__Activity__. What you return must be the full listing, word for word, with no images in it.

__Provided material__.
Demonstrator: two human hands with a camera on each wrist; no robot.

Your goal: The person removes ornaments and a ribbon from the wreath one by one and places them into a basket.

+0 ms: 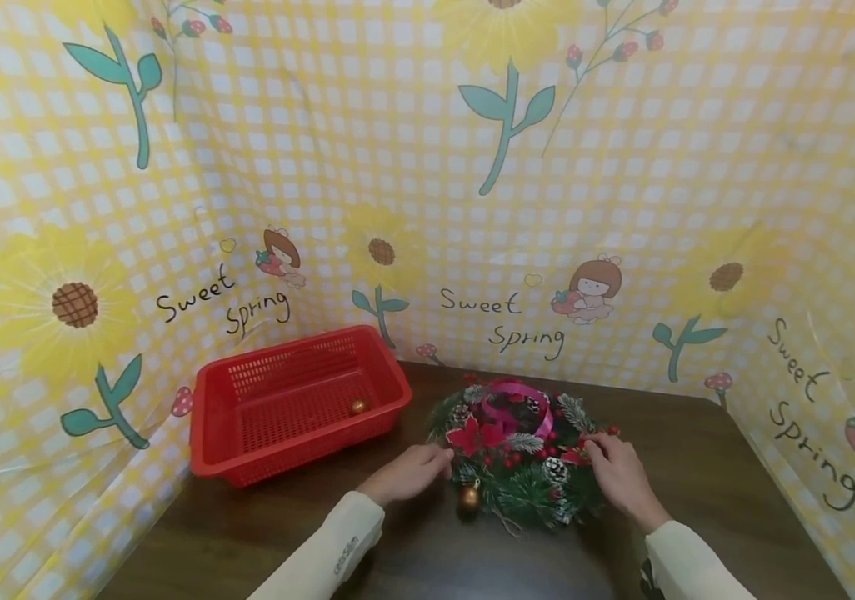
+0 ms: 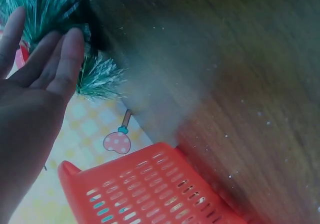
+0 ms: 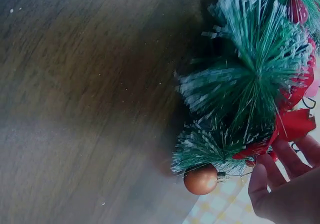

__Task result__.
Demonstrator: two human hands with a camera on each wrist; no robot.

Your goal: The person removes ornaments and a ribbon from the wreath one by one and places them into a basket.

+0 ms: 
+0 ms: 
+0 ms: 

The output as shown is complete.